Fadiah Nadwa Fikri, the activist currently under investigation for sedition, says Malaysians are not naive about why PKR de facto leader Anwar Ibrahim met with royalty shortly after his release from prison two months ago.

Fadiah, 35, from Alor Setar, Kedah, whose sedition probe has begun because of her comments on the issue, said Anwar did so because he believed getting the support of the Malay sultans would help keep him in the prime minister’s good books as Dr Mahathir Mohamad himself has a somewhat strained relationship with the monarchy.

Or was Anwar simply currying favour with the sultans?

Fadiah, a legal officer with the C4 group (Center to Combat Corruption and Cronyism), wrote on Malaysia Muda, a blog she co-founded to challenge the status quo by airing controversial issues, that Anwar’s recent kissing of Johor ruler Sultan Ibrahim Sultan Iskandar’s hand was perpetuating an “indefensible feudal culture”.

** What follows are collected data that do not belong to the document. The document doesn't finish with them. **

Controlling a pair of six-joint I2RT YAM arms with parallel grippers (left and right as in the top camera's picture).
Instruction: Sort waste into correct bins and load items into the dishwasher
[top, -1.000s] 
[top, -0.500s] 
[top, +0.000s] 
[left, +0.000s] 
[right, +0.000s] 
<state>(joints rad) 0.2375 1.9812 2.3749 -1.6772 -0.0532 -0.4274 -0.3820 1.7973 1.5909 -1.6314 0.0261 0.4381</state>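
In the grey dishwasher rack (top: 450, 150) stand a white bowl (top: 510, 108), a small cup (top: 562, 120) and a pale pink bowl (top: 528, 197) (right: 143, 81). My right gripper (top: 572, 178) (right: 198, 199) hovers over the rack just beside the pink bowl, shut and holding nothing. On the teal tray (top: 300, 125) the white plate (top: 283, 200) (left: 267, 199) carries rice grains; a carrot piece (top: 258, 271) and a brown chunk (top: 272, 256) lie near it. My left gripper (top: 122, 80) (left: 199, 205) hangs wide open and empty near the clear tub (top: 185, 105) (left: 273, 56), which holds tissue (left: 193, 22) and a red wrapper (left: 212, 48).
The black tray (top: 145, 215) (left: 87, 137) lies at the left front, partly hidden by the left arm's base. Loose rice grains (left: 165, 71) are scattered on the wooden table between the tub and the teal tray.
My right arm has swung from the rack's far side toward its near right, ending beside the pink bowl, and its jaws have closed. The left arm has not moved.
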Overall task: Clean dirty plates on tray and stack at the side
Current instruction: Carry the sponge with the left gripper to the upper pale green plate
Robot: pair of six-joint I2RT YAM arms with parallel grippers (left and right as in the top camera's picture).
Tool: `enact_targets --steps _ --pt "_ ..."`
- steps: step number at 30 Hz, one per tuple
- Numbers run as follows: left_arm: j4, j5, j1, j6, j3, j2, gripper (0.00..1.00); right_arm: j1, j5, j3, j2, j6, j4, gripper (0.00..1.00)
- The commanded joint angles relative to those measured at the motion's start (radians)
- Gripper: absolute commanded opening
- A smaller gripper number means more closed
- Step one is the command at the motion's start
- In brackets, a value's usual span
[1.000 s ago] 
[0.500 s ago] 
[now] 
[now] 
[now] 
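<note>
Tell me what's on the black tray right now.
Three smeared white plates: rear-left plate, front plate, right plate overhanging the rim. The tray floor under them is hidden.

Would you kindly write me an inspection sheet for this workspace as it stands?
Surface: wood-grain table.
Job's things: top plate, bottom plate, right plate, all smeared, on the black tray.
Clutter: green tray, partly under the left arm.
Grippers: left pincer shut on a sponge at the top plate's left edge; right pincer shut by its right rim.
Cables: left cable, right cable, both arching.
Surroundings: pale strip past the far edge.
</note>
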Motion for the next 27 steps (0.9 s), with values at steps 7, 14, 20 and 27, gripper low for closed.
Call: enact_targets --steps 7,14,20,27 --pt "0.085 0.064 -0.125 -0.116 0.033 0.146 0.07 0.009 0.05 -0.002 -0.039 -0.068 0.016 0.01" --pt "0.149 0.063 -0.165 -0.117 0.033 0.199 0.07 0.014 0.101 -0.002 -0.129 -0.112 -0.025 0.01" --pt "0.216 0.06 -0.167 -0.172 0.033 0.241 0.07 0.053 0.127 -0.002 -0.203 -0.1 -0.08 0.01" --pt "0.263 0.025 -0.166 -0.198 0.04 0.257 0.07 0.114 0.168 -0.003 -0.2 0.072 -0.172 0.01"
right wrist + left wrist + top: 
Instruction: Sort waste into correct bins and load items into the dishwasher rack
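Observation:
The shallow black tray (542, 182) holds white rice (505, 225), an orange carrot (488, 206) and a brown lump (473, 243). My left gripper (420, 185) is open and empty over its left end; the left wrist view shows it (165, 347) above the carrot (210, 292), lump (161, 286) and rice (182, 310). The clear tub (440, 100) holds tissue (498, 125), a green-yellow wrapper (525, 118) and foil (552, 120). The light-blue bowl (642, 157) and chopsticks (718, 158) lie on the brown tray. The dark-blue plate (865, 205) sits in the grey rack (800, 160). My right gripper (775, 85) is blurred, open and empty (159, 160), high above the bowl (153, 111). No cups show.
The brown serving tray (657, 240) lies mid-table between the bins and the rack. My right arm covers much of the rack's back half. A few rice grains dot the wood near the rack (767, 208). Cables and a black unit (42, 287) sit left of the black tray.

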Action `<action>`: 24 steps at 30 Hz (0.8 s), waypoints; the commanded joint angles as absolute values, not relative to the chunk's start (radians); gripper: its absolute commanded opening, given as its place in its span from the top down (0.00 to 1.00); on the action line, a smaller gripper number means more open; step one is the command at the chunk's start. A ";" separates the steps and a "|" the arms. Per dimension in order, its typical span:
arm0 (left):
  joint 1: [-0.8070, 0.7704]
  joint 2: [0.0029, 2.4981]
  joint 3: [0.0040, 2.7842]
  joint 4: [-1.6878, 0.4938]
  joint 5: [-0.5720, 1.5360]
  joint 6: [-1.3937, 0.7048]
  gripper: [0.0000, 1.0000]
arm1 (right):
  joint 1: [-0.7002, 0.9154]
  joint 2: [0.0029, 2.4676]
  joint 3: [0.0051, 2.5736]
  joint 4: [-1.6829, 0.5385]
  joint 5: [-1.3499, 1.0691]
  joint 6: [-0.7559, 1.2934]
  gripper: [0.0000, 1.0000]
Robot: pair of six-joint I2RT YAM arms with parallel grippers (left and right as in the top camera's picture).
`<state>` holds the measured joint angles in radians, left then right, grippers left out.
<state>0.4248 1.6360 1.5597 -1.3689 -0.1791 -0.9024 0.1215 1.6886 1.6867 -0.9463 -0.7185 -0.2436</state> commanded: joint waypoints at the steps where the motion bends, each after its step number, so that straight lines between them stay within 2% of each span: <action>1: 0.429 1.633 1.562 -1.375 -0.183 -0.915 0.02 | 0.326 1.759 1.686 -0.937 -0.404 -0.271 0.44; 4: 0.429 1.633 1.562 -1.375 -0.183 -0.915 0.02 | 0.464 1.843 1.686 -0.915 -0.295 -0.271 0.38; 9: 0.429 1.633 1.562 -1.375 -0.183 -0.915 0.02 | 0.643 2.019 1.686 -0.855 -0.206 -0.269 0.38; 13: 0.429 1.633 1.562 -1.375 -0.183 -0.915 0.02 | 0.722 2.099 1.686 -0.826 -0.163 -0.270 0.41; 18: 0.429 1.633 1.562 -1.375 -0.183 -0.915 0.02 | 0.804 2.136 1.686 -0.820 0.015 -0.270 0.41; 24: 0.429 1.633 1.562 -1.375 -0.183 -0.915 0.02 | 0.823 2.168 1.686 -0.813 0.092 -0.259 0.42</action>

Reiterating her point to FMT, Fadiah said Anwar’s actions were proof that the past hype from him about freedom and the greater good was nothing but rhetoric to garner support from voters and to bolster his standing in the new political era.

She said he now found it in his interests to backpedal on some of his previous positions and appeared quite willing to do so.

“What Anwar did reflects our current political culture: politicians will still do whatever it takes to ensure that their current and future positions in power are secure, thus perpetuating the feudalism that runs deep in Malaysian politics,” she added. “There has been no proper change yet.”

Fadiah said she was not naive enough to believe that politicians would ever come to the rescue of their electorate against their own best interests. However, she said she was nonetheless disappointed in Anwar and felt betrayed by his actions as she had supported him in the past and had high hopes for real change in the country.

Despite being called in by the police for her statement to be taken, Fadiah is showing no signs of backing down. In fact, she plans to write more articles critiquing the powers that be, including Anwar and the monarchy, and calling it as she sees it – wherever that may lead in the sedition stakes.

It could be a perilous path to follow, but she says she is drawing strength from the support and solidarity she has received.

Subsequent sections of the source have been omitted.